### WORK INSTRUCTION
Each line in the listing below that contains "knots" should be returned.

### ENTRIES SUPPLIED
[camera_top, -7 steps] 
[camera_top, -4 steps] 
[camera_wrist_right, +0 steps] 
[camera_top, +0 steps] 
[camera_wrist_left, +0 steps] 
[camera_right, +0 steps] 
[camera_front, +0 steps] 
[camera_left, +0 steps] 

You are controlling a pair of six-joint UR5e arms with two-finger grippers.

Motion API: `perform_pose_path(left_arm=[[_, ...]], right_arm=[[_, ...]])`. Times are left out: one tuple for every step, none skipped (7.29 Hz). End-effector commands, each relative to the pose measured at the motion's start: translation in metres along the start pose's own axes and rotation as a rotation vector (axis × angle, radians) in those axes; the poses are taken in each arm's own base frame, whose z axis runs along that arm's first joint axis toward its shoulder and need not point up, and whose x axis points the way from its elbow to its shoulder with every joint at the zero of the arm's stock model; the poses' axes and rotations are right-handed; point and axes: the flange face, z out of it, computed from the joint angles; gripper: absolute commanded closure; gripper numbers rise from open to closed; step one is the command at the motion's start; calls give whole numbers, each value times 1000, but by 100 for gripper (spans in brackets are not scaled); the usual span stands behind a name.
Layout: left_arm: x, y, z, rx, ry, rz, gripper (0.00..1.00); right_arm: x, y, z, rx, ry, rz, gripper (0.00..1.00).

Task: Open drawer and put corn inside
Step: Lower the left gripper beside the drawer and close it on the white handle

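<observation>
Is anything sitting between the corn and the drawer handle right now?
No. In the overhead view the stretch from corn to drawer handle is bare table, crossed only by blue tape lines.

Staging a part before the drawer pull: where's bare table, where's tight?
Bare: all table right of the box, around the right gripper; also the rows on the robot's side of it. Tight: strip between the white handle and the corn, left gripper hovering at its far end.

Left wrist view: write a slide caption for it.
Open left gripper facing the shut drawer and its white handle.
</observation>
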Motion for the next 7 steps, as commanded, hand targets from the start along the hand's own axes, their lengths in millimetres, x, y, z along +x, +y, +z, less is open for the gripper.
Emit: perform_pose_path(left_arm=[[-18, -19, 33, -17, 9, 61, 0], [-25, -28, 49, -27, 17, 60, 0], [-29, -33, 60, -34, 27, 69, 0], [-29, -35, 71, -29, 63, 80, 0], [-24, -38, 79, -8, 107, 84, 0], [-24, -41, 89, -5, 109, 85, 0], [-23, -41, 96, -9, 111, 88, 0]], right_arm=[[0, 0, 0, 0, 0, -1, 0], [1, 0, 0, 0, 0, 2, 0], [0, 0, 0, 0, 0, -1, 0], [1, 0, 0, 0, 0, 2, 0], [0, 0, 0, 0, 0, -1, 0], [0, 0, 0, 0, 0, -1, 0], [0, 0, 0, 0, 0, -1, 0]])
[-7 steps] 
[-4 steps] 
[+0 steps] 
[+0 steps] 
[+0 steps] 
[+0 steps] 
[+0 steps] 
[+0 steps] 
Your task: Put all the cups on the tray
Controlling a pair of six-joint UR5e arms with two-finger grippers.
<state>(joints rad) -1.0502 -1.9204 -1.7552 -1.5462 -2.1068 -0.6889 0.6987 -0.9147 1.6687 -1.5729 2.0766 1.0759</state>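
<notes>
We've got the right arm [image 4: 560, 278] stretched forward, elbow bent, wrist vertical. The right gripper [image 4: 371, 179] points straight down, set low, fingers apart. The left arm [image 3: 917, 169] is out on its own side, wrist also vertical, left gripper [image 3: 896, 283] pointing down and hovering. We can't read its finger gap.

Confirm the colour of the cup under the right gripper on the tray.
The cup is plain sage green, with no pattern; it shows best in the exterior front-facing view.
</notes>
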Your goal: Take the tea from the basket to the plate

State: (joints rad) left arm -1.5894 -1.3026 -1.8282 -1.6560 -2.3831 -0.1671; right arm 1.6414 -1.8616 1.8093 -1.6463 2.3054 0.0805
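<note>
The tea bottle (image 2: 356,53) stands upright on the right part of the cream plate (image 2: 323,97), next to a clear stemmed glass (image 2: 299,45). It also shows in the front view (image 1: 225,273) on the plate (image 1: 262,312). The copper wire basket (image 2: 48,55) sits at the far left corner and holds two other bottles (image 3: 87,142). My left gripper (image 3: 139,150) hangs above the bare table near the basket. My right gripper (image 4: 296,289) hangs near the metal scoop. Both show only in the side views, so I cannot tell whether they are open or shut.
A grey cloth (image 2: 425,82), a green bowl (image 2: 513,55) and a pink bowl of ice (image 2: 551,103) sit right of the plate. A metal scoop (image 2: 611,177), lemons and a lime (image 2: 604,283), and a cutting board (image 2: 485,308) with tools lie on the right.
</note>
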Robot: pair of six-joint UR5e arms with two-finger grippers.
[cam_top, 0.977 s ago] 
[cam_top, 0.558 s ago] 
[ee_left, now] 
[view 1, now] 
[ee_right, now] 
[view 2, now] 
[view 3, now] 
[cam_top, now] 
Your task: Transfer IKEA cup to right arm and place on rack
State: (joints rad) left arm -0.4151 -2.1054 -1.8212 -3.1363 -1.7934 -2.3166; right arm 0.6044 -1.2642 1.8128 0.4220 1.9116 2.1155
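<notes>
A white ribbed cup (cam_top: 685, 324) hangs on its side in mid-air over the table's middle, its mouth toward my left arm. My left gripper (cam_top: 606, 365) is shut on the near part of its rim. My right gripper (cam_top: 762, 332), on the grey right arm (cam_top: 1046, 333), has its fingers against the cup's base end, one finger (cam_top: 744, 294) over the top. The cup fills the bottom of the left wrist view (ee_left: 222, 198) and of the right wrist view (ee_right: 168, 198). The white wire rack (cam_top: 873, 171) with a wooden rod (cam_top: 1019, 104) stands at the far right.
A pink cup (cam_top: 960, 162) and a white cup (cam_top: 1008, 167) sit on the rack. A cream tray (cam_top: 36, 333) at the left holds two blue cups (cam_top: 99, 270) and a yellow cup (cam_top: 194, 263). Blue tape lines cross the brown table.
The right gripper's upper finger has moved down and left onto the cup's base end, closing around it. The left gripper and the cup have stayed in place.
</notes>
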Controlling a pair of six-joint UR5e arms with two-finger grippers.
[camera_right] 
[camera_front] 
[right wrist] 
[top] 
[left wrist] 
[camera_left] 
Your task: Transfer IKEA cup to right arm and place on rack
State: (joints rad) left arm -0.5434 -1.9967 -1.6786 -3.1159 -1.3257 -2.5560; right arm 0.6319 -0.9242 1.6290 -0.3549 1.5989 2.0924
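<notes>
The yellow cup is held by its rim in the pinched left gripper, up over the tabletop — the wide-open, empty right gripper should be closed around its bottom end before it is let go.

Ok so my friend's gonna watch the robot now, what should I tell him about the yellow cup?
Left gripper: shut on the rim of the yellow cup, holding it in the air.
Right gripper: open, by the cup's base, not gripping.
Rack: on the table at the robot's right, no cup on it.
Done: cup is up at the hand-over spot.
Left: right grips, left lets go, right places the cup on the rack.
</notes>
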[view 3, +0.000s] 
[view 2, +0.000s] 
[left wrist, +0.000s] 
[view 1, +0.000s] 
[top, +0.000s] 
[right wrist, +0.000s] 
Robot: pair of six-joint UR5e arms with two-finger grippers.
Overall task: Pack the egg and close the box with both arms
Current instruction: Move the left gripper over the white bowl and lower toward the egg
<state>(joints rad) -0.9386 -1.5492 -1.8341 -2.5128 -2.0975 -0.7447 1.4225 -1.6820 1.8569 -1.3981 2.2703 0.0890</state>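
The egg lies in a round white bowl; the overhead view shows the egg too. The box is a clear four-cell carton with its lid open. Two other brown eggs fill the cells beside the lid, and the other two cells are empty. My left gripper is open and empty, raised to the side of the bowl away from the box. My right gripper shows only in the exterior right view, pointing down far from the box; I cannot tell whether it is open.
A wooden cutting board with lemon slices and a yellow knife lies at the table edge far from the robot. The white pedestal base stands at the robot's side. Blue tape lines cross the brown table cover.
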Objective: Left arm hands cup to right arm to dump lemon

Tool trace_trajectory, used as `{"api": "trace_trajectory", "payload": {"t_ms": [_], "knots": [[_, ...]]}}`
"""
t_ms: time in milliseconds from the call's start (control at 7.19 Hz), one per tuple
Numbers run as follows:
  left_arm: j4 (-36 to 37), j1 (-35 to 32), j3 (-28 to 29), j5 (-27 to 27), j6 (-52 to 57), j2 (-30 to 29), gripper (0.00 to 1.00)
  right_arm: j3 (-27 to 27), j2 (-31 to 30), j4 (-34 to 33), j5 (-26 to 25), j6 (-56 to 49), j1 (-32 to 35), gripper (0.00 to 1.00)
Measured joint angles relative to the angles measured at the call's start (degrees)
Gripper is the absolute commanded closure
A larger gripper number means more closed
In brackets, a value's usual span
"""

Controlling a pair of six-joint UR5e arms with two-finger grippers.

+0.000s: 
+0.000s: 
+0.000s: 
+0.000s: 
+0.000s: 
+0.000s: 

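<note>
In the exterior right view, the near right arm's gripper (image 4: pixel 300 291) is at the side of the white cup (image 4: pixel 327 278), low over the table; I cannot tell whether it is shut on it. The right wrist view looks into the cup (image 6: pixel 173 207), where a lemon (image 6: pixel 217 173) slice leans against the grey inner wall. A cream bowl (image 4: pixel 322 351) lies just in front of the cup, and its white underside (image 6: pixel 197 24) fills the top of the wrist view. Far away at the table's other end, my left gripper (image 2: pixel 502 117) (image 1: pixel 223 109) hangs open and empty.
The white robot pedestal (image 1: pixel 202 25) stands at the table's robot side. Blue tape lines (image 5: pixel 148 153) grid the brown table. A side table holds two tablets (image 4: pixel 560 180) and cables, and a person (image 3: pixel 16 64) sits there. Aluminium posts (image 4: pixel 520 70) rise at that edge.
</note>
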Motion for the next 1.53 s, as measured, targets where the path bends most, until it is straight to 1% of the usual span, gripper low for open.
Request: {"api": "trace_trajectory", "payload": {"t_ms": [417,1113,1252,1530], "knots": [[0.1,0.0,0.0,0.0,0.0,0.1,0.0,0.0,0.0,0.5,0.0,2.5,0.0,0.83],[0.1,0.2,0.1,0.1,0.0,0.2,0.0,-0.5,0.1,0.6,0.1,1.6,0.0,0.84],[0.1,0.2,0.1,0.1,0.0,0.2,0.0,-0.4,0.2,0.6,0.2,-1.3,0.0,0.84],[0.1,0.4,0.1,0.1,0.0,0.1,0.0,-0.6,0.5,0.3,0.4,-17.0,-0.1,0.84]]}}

### SOLUTION TO THE PROBLEM
Tool trace_trajectory, used as `{"api": "trace_trajectory", "payload": {"t_ms": [_], "knots": [[_, ...]]}}`
Request: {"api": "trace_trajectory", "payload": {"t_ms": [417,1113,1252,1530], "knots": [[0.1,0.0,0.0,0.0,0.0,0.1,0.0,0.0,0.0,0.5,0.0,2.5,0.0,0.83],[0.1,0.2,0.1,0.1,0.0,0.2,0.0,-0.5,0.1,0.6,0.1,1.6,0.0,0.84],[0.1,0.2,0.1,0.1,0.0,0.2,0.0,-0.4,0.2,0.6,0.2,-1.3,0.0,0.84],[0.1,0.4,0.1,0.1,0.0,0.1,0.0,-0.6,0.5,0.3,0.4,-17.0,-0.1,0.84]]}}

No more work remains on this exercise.